Quelles nouvelles idées?
Oui, mais qu’ont apporté de nouveau les partis politiques, en termes d’idées? Pour l’Istiqlal, explique Maazouz, un document a été établi sur la base d’un recensement d’opinion auprès de la population. Parmi ses composantes phares figure l’emploi, qui doit être l’objectif de toutes les politiques publiques. Pour accélérer la croissance, il ne faut pas perdre de vue les secteurs historiques comme l’agroalimentaire, le textile ou la chimie-parachimie.
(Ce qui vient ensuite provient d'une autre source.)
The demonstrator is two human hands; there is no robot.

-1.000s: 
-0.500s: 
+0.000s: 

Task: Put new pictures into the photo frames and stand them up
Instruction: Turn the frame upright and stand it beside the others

Pour le parti de la balance, il faut que le Maroc se positionne parmi les market makers dans le secteur des nouvelles technologies. Vient ensuite la promotion de la régionalisation, tout en préservant l’unité du pays. Et bien évidemment les fondamentaux de tout développement à savoir l’éducation, la santé et la confiance des citoyens dans les institutions et dans l’avenir. Maazouz a enchaîné en confirmant qu’il y a une rupture à marquer en matière d’égalité des chances pour libérer les énergies. Pour ce qui est du RNI, une conviction prévaut: les secteurs sociaux marchent moins bien que ceux économiques (Plan Maroc vert, Plan d’accélération industrielle, etc.). À l’instar de l’Istiqlal, le RNI a commencé par prendre le pouls de la population dans les 12 régions afin de «remonter» les besoins. Selon Belkhayat, trois axes ont été définis, à savoir la santé, l’éducation et l’emploi. Cette tournée dans les régions a été qualifiée par d’aucuns de «campagne électorale avant l’heure», mais Belkhayat tient à tracer les limites entre campagne et travail de proximité. Le responsable a saisi l’occasion pour annoncer la volonté de son parti de mettre en place un observatoire des libertés individuelles.